Because buses DO NOT simplycross over the painted line on the road, and probably are not allowed without authorization. For the record, I have seen the Transitway blocked at stations with passing lanes because of long dwell times(people trying to cram into a already packed 95/97, instead of waiting for the next bus, and holding up buses behind).
Times like that don't tend to last very long. You may have a small jam at a station but because there is a passing lane it can usually work itself out quick enough. Even downtown buses routinely use the other lanes on Slater and Albert to pass. The reason all those buses were backed up in that picture was a combination of construction on the transitway itself and an accident. If there were no accidents or lane closures, if buses could use the extra lane on Slater and Albert to pass at all times, and there wasn't the bottleneck at Rideau, the system would probably not really see any backups even during rush hour. Of course the only way they can fix it is with a tunnel and at this point in the cities development LRT now makes sense because even a BRT tunnel won't be able to handle the kind of transit growth the city wants.
BRT is failing in Ottawa only because it is so successful. I cannot wait for LRT. This project is very exciting and once construction begins I will probably spend some free days wandering around the city just seeing what sort of development is being made on the project (when work becomes visible). But, Canadian cities have had 50 years of growth that was centred around the car. BRT is one way you can provide fast, reliable transit to less dense areas by making incremental, reasonably priced investments. Canadian cities are growing in a different manner than they used to and maybe in 20 years time more and more suburbs will be designed or developed enough to support LRT. Right now, you have to serve what exists though. Ottawa needed, and still needs BRT, in order to have developed the transit ridership it has, and to create the demand to now justify a high capacity LRT system.

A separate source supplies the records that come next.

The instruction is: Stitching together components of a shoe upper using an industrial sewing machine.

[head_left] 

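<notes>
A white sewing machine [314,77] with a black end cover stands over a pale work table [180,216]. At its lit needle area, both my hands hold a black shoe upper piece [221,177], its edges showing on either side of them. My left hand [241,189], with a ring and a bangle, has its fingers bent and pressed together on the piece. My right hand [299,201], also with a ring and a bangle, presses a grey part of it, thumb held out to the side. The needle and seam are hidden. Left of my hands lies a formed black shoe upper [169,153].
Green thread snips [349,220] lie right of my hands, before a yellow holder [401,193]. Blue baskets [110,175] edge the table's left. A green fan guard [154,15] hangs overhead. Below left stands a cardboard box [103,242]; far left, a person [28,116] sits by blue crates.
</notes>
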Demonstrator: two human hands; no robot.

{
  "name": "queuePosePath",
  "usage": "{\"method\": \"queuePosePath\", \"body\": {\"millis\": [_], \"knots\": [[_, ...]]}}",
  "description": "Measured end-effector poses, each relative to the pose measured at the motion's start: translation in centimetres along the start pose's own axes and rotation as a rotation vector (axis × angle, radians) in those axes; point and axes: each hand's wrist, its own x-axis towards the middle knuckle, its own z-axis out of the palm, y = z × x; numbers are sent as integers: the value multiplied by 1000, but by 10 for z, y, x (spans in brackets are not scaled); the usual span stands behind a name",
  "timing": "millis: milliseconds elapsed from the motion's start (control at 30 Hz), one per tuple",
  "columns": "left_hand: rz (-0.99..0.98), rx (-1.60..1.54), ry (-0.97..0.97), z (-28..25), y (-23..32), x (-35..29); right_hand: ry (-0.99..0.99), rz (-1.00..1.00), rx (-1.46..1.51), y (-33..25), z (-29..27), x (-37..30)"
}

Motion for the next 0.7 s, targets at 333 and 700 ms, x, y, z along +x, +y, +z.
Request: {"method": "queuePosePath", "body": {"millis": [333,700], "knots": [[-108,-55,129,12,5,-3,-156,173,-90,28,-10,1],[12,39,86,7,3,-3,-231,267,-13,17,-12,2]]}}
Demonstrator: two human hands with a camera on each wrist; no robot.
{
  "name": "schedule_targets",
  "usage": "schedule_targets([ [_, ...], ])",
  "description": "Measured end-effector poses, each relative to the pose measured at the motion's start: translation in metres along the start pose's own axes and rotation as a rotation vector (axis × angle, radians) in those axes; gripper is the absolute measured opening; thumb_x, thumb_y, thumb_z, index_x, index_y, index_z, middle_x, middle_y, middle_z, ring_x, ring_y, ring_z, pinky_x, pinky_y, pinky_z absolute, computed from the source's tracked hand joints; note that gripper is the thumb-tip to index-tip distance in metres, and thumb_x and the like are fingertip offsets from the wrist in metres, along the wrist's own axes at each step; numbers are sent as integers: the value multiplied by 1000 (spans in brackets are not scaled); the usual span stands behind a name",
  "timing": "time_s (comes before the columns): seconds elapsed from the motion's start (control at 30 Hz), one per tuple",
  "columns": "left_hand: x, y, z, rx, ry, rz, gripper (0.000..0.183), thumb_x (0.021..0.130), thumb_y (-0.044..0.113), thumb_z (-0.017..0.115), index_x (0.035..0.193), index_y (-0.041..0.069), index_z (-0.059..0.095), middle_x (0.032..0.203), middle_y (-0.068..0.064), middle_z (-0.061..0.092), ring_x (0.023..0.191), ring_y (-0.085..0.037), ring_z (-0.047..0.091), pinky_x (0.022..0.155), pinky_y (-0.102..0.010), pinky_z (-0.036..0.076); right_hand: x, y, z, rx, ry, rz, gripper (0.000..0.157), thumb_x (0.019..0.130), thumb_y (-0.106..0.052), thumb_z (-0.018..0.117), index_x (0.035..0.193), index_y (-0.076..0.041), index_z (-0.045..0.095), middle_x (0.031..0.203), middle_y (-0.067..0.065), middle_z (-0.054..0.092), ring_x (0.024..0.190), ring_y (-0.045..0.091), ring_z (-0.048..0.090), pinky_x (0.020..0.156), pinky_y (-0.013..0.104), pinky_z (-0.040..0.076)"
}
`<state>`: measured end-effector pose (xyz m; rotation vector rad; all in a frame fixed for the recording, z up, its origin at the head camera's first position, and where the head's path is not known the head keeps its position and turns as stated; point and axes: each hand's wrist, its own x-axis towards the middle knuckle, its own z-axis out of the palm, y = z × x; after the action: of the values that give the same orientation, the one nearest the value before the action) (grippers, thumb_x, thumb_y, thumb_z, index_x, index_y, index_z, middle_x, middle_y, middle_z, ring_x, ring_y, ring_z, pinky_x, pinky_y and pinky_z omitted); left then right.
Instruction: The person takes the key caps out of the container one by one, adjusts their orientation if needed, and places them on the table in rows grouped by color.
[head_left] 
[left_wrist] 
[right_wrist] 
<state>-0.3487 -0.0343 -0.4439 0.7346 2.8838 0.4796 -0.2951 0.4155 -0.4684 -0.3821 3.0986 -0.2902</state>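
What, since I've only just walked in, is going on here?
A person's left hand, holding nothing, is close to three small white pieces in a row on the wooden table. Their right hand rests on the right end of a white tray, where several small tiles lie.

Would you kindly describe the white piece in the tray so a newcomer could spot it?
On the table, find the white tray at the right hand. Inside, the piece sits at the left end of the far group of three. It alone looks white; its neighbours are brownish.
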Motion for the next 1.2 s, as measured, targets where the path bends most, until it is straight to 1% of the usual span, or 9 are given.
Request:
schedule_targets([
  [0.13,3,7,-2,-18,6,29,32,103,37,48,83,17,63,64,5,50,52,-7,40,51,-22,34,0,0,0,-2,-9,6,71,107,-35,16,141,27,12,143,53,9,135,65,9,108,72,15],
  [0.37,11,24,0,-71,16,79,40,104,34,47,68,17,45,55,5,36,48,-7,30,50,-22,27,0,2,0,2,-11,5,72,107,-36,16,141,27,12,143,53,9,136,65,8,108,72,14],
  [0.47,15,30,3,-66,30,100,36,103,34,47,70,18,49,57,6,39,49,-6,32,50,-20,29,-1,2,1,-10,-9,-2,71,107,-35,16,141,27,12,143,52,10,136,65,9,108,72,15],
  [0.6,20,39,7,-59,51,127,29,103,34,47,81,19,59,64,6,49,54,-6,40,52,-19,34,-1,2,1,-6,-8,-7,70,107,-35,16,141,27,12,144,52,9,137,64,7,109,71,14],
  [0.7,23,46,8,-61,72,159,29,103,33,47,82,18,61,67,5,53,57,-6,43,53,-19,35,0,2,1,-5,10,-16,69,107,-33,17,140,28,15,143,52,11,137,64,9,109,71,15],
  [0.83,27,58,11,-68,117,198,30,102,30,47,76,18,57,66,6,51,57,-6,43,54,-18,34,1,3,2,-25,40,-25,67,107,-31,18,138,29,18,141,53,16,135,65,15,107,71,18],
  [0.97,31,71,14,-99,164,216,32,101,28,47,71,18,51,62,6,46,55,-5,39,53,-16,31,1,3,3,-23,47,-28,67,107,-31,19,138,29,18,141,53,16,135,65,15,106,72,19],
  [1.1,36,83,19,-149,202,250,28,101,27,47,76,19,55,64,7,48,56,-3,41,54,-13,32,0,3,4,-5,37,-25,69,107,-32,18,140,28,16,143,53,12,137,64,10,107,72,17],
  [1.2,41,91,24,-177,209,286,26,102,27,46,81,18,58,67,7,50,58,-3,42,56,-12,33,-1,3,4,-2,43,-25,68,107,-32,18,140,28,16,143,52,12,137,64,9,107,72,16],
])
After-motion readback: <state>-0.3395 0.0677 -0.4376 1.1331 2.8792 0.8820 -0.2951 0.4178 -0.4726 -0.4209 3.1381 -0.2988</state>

, the City is planning to convert the O-train to LRT,and run it to Riverside South. Which is outside the Greenbelt last time I checked. Extend the LRT to Barrhaven, along the future southwest Transitway and give Barrhaven a reason to densify.
The main reason it is going to Riverside is that it is relatively easy and cheap to do so. If the line is not going to be used for freight or heavy rail, then LRT makes complete sense. I think the total cost to electrify, double track, add a few more stations, and send the existing O-Train line into Riverside and the airport is about $700 million. It also serves a lot of communities, and Carelton. Even in its current incarnation the inner city communities are seeing huge benefits from it. Compare that with an extension from Baseline to Barrhaven. Yes you are connecting Barrhaven to downtown, which is a good thing, but there isn't a lot of high density communities, or schools, or important nodes (like an airport) in between. Not to mention that it would have to create a BRT/LRT right of way with grade separations where it currently uses Woodroffe (because there is no free land to build it easily). For what it would cost (which would likely be just as much as the whole N-S LRT line) and the benefits you get from it, it is just not worth it.
And yes you can extend the N-S line at Riverside but the routing would be rather convoluted and still expensive once you add bridges, grade separations, etc, etc. It also would not provide a route as direct and fast as a Woodroffe LRT would.